WHAT THE TASK ASKS
Give the number of lines below that contain the word "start", and nothing else.

THE DATA
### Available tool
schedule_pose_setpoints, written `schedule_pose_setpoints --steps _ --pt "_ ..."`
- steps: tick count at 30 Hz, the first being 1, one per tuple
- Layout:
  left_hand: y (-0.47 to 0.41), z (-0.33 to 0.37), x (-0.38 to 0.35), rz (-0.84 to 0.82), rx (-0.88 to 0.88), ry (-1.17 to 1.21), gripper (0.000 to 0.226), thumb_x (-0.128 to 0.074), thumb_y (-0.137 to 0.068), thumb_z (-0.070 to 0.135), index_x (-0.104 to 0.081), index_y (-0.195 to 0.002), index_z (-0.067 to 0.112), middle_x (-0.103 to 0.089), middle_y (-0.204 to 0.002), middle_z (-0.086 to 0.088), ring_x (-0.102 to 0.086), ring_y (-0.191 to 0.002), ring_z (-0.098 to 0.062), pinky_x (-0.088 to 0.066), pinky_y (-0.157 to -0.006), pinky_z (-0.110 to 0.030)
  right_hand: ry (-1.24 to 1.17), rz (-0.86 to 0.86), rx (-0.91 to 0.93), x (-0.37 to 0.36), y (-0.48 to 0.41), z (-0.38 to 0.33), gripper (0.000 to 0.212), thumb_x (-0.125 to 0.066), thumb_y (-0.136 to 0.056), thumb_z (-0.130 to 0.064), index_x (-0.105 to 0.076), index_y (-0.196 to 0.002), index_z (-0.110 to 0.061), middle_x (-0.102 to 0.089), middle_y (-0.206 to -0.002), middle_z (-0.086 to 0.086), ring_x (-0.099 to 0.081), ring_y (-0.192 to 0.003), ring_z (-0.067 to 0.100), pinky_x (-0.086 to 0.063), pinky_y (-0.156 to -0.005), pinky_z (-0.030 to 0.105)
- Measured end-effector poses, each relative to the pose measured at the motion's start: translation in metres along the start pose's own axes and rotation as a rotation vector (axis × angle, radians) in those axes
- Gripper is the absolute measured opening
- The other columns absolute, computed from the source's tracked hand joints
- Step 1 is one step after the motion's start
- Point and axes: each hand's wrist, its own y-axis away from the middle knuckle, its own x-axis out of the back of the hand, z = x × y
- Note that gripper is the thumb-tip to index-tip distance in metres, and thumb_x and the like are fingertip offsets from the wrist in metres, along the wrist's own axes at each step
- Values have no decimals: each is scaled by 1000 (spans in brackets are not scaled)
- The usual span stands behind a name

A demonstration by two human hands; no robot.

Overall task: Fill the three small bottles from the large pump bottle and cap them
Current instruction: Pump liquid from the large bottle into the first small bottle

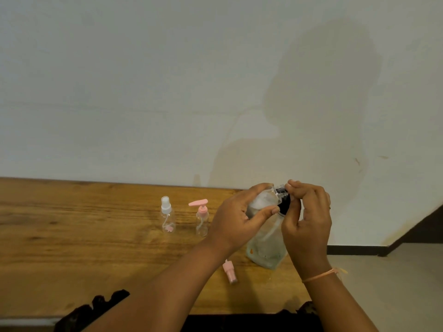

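The large clear bottle (265, 240) stands on the wooden table (96, 248), leaning right. My left hand (236, 218) grips its upper body. My right hand (305, 219) pinches its black-collared pump top (282, 200) at the neck. Two small clear bottles stand to the left: one with a white spray cap (167, 215), one with a pink pump cap (201, 218). A loose pink cap (230, 271) lies on the table in front of the large bottle. A third small bottle is not visible.
A white wall rises right behind the table's far edge. The table ends at the right near my right wrist, with floor (395, 283) and a dark skirting board beyond. Dark fabric lies along the near edge.
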Motion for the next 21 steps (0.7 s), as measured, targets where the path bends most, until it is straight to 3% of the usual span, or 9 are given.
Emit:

EXERCISE OUTPUT
2